1 Cf. Freud : Drei Abhandlungen zur Sexualtheorie (Trois Essais sur la théorie de la sexualité), 1905.

2 Parmi les auteurs qui répudient les conceptions de Freud, Oppenheim (Traité des maladies nerveuses, 5e éd., p. 256) souligne la tendresse particulière, l’amour exalté des enfants hystériques. Mais il n’y voit pas l’expression de la sexualité infantile (séance de la Société berlinoise pour la psychiatrie et les maladies nerveuses, du 9 novembre 1908, dans le « Neurolog. Zbl. », 1908, cahier 23).
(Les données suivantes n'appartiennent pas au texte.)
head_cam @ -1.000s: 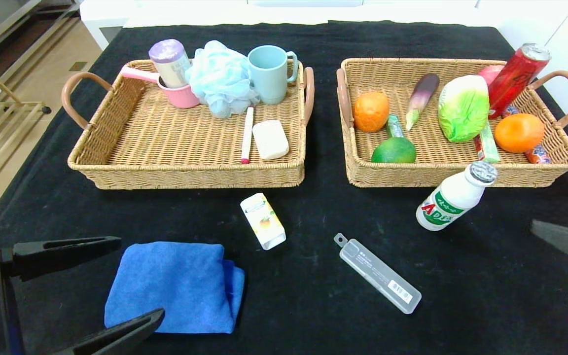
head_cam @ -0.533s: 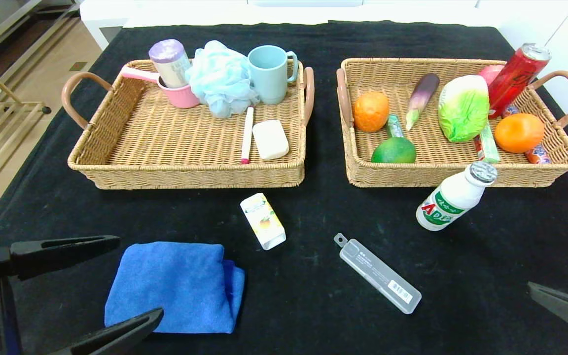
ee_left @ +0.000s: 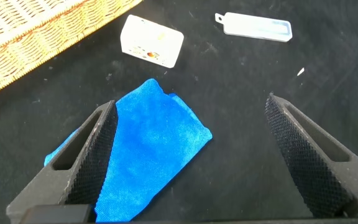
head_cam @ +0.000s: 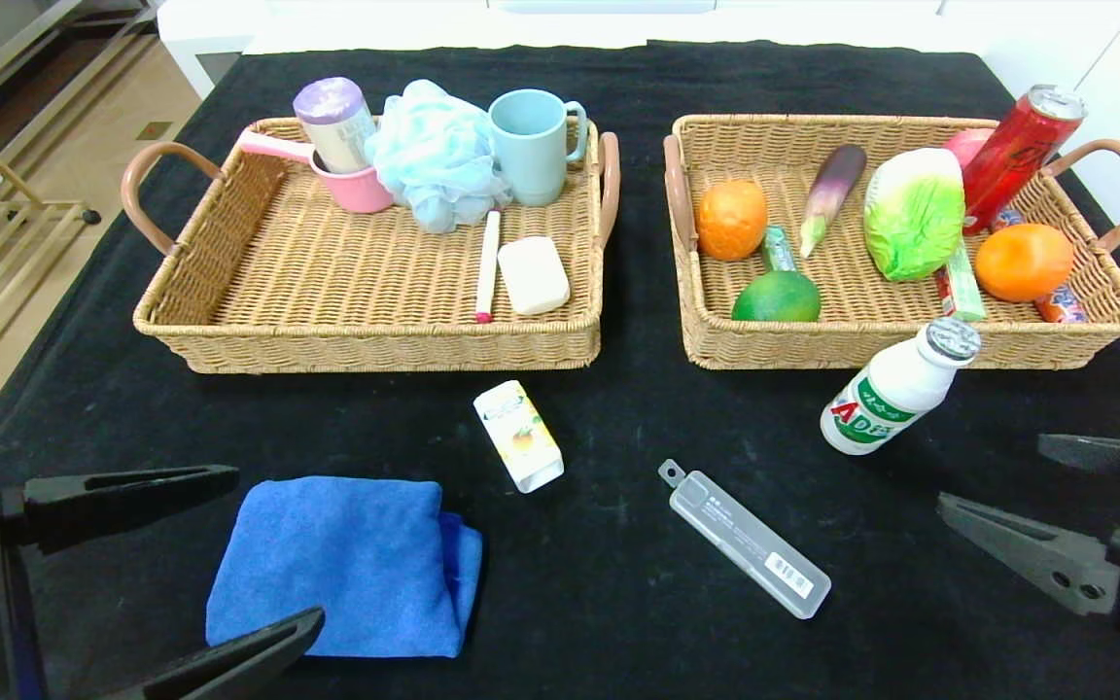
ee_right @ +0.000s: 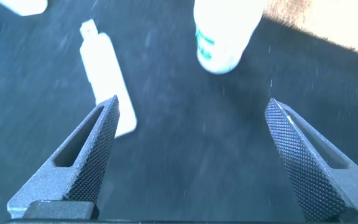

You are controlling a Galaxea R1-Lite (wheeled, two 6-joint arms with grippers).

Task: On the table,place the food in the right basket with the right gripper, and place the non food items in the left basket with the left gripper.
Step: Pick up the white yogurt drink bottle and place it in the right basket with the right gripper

3 En ce qui concerne le « thème œdipien » dans le rêve, se référer à la Science des Rêves, 2e édition, 1909, p. 185.

4 Cf. Freud : Die kulturelk Sexualmoral (La morale sexuelle culturelle), dans le périodique « Sexual Probleme », 1908, p. 123.

5 Je traite de l’homme car il est plus souvent celui qui choisit.

6 Le Pr Oppenheim, parmi d’autres, a confirmé cette observation.

7 Je dois au Dr Hirschfeld d’avoir appris que les hommes à prédisposition homosexuelle épousent souvent leur cousine. Comme leur activité hétérosexuelle est minime, le mariage avec une parente leur est particulièrement commode.

8 Bien entendu, il n’est pas question de généraliser sur le célibat.

9 Stekel : Nervöse Angstzustaude und ihre Behandlung (États d’angoisse névrotiques. Leur traitement), Berlin et Vienne, 1908.

10 Il pourrait y avoir d’autres relations entre la consanguinité et l’homosexualité. Le Dr Hirschfeld m’a fait part d’une observation précieuse : le fils issu de l’inceste d’un père et d’une fille est lui-même homosexuel.

11 Voir ici Freud : Fragment d’analyse d’une hystérie, « Monatschrift für Psychiatrie und Neurol. » et « Sammlung kleiner Schriften zur Neurosenlehre ».

12 Ueber die Bedeutung sexueller jugendtrauma für die Symptomatologie der Dementia praecox (De la signification des traumatismes sexuels précoces pour la symptomatologie de la démence précoce), 1907.

13 Abraham : Les différences psychosexuelles entre l’hystérie et la démence précoce, 1908.

14 Voir Sadger : Konrad Ferdinand Meyer, dans : « Grenzfragen der Nerven. und Seelenlebens », Wiesbaden, 1908. Dans cet écrit, la composante homosexuelle est prise en considération.